Florida’s surgeon general on Wednesday called for pausing the use of Covid vaccines, citing widely debunked concerns that vaccine contaminants could permanently integrate into human DNA.
“These vaccines are not appropriate for use in humans,” Dr. Joseph Ladapo, the state’s surgeon general and top health official, said in a statement released by the Florida Department of Health.
Federal health officials and other experts have repeatedly tried to counter Dr. Ladapo’s erroneous comments about vaccines, noting that a careful review of the scientific evidence has found no basis for his claims.
The Food and Drug Administration said Wednesday that it had not identified any “safety concerns related to the sequence or amount of residual DNA.”
The Covid vaccines made by Pfizer and Moderna use so-called messenger RNA, or mRNA, a type of genetic material, to instruct the body to produce immune molecules against the coronavirus.
Dr. Ladapo’s latest statement amplifies Florida’s growing anti-vaccine stance. He was appointed surgeon general in 2021 by Gov. Ron DeSantis, a Republican, and has since increasingly aligned himself with anti-vaccine claims that the shots cause serious harm.
In March 2022, Dr. Ladapo published guidance advising against healthy children receiving vaccines, despite studies showing vaccines are safe and effective at all ages. That fall, he recommended that young men ages 18 to 39 avoid mRNA vaccines because of the high risk of cardiac death, reaching that conclusion by altering the findings of a state-led study.
Last year, Dr. Ladapo blamed Covid vaccines for life-threatening conditions reported in Florida and elsewhere, prompting the FDA to issue a rebuttal. And in September, Florida recommended all residents under age 65 skip vaccinations.
Dr. Ladapo’s latest statement is “very irresponsible,” said John Wherry, a vaccine expert and director of the Institute of Immunology at the University of Pennsylvania.

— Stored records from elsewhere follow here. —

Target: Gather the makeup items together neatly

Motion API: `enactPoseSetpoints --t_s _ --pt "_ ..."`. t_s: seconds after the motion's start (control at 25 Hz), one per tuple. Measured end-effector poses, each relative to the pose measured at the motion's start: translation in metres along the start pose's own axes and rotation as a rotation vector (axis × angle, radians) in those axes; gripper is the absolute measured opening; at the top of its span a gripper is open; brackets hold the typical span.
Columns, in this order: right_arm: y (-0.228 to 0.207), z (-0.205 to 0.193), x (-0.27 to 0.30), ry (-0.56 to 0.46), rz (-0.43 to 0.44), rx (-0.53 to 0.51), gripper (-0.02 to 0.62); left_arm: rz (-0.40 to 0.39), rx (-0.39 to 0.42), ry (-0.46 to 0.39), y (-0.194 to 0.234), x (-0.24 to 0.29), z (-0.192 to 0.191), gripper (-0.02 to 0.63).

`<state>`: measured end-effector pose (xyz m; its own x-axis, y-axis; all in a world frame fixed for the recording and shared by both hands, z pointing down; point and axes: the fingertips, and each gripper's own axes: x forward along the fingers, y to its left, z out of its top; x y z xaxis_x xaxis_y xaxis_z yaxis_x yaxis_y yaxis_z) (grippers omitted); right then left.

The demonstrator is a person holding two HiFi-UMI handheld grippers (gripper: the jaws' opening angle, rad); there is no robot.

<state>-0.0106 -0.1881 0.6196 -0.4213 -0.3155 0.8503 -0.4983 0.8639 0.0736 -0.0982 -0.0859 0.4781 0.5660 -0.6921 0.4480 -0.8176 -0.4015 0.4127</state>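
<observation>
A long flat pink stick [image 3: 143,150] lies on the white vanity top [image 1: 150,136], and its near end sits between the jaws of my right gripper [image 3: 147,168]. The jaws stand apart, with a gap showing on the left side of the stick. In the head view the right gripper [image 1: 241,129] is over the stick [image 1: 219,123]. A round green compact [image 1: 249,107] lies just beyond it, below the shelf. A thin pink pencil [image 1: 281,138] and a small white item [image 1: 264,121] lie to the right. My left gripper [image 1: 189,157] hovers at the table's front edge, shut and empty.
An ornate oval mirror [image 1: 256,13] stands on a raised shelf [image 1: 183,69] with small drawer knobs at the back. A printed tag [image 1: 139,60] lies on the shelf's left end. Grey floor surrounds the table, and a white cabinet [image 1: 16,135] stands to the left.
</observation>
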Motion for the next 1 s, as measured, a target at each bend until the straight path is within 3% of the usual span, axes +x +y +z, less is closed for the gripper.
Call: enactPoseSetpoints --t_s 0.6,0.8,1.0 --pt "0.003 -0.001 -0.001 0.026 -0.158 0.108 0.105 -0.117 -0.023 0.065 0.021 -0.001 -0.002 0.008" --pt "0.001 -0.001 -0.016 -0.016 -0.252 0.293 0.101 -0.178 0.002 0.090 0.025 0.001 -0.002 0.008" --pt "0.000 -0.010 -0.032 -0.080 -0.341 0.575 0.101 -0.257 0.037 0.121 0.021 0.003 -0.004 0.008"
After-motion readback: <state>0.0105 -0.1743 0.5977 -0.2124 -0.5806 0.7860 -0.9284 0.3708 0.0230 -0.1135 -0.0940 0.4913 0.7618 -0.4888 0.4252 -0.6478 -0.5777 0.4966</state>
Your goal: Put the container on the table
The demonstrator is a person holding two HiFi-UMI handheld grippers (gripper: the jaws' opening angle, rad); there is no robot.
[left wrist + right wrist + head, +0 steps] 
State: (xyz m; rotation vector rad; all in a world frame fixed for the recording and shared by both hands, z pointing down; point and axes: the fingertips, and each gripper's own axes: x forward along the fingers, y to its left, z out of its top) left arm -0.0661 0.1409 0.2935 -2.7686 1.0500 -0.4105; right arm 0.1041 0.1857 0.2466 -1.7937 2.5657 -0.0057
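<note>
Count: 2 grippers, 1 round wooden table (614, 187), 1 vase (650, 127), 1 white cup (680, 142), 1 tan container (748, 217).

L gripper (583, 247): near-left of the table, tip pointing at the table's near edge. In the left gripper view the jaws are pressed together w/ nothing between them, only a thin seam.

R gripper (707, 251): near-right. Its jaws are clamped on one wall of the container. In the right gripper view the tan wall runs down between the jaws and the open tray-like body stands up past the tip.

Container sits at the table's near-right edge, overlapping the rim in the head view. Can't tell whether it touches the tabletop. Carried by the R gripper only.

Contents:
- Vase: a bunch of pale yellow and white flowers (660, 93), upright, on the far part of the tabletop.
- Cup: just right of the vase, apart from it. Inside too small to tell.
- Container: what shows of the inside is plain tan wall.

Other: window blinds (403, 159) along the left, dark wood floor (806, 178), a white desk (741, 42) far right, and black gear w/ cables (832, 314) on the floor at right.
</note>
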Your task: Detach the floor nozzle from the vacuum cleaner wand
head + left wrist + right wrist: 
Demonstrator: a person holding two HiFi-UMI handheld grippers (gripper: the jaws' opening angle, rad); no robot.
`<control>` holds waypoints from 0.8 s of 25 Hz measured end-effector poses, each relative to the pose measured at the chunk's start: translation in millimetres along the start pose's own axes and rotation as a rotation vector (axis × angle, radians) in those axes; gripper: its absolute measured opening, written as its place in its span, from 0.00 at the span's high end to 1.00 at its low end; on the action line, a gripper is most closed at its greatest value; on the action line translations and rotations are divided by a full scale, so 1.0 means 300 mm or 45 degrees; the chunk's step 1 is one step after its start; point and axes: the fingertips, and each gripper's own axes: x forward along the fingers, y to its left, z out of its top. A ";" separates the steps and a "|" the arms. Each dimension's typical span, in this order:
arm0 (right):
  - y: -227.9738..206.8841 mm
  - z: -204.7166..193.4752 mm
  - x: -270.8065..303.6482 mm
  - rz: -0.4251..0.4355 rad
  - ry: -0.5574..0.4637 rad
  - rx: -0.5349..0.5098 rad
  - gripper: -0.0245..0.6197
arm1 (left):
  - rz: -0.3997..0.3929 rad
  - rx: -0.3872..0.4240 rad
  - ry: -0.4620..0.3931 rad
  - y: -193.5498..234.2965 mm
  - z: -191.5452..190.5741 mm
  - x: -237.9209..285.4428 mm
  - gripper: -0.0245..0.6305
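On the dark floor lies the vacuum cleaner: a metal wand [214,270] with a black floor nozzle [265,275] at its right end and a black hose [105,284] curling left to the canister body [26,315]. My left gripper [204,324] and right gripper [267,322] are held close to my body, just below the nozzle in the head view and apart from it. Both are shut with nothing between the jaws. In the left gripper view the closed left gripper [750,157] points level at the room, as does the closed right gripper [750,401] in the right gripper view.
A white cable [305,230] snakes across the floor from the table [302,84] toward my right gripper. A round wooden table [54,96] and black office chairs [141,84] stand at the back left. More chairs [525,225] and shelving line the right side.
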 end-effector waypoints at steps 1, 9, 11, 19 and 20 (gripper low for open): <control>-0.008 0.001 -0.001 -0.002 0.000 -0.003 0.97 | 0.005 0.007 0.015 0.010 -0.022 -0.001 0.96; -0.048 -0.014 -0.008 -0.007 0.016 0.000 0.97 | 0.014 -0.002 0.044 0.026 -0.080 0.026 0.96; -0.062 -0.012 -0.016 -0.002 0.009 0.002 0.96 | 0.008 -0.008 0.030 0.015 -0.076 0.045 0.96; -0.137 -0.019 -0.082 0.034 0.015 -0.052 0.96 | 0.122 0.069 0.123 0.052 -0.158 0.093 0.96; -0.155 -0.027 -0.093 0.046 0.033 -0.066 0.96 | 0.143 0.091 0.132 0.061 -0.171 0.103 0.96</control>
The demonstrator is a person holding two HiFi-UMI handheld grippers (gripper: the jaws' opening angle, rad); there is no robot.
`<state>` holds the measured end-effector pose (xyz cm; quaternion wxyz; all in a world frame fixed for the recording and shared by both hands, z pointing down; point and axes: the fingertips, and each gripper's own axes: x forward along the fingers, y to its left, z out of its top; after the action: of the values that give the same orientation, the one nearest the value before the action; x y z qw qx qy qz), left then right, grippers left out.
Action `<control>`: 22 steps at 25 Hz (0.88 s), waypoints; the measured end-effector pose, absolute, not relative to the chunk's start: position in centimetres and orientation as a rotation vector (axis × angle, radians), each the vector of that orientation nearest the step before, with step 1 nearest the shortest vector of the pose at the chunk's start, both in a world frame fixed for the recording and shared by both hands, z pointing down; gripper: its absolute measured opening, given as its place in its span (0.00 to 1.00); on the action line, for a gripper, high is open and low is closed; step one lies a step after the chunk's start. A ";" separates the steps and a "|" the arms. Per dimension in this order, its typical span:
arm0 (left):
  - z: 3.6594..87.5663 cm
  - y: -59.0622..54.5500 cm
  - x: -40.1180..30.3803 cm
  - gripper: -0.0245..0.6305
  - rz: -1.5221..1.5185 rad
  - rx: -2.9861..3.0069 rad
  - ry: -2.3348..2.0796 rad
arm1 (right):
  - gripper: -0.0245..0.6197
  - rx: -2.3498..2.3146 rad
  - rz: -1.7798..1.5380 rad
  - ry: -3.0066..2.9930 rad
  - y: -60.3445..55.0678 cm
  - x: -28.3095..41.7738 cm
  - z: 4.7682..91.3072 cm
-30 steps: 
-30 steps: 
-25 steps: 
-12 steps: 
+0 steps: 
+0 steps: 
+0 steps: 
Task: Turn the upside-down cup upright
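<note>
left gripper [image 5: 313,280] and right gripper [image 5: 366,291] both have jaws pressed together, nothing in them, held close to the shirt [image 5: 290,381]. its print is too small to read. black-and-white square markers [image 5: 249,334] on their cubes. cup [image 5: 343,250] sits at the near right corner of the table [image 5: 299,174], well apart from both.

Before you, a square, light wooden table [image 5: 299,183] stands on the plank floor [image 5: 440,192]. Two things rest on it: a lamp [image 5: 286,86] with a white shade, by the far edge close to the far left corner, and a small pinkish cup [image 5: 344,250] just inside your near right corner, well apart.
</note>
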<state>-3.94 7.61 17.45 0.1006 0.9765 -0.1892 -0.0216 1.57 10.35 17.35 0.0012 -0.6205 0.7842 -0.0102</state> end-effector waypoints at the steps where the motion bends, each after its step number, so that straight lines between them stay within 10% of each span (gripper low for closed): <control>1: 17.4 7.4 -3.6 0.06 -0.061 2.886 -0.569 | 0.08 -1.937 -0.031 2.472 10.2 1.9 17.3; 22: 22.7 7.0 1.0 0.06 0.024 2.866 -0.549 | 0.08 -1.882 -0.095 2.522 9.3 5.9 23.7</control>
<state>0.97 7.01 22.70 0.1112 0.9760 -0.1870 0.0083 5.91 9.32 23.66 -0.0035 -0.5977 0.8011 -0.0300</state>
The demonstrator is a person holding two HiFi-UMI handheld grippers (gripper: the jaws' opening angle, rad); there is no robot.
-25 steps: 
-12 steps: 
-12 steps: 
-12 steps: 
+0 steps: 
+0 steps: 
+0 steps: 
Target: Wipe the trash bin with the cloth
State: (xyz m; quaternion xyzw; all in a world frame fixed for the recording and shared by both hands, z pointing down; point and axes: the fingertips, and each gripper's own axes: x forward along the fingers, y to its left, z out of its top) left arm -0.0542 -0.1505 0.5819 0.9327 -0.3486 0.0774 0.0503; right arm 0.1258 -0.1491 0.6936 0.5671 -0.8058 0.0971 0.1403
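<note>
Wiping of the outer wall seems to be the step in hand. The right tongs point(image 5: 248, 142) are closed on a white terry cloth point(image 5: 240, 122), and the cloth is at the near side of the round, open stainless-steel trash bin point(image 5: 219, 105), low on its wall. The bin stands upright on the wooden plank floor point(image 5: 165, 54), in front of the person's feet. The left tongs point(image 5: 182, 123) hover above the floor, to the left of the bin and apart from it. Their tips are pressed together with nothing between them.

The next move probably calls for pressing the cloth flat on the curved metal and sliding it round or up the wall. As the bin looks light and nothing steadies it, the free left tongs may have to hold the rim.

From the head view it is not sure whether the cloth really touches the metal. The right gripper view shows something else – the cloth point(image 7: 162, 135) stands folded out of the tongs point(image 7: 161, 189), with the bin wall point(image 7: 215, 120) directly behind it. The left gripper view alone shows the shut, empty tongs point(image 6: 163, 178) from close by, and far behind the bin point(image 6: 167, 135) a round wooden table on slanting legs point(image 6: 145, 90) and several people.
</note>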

“However, he has demonstrated a weak understanding of science and medicine in general over the course of the pandemic, so this is not surprising,” Dr. Wherry said.
Neither DeSantis’ presidential campaign nor his governor’s office immediately responded to requests for comment. The Florida Department of Health did not immediately respond to a request for comment on the basis for Dr. Ladapo’s assessment. or its potential effect on vaccine adoption in the state.
Dr. Ladapo’s escalating rhetoric has led federal agencies to directly address his claims. In a letter to Dr. Ladapo published in December, the FDA detailed the many reasons why his claims are implausible.
Vaccines have saved millions of lives, the agency said in a statement Wednesday. He rebuked Dr Ladapo for feeding misinformation that contributes to low vaccine uptake and continued deaths and serious illnesses from Covid.
Covid is resurging once again in the United States and fewer than one in five American adults have received the latest vaccines. Even among people aged 75 and over, who are most at risk of contracting Covid, only one in three have received the most recent version of the vaccine. Florida’s vaccination rates are among the lowest in the country.
“The FDA strongly supports the safety, efficacy, and manufacturing quality of the approved and authorized Covid-19 vaccines, and respectfully disagrees with the opinion of the Florida Surgeon General,” the agency said.
In his statement on Wednesday, Dr. Ladapo argued that vaccine contaminants could integrate into human DNA, theoretically causing chromosomes to become unstable and healthy cells to become cancerous.
Experts in virology and immunology said those ideas made no sense.
“You’ll see a lot of ‘powers’ there,” said John Moore, a virologist at Weill Cornell Medicine in New York. “There is no evidence that any of this chain of ‘powers’ actually happens or can happen.”
DNA vaccines have many orders of magnitude more DNA than is present as a contaminant in the mRNA vaccine, and yet they have never been associated with cancer, Dr. Moore noted.
“All members of my immediate family have received doses of the mRNA vaccine,” he added. “I am absolutely certain that none of them are at risk of getting cancer as a result of it.”
For Dr. Ladapo’s claim to be true, humans would need to have an enzyme that can incorporate foreign DNA into their genomes.
“We don’t have any,” said Dr. Eric Rubin, a member of the FDA’s vaccine advisory committee and editor-in-chief of the New England Journal of Medicine.
“There is no credible mechanism or evidence,” Dr. Rubin said.
mike ives and Nicolas Nehamas contributed reports.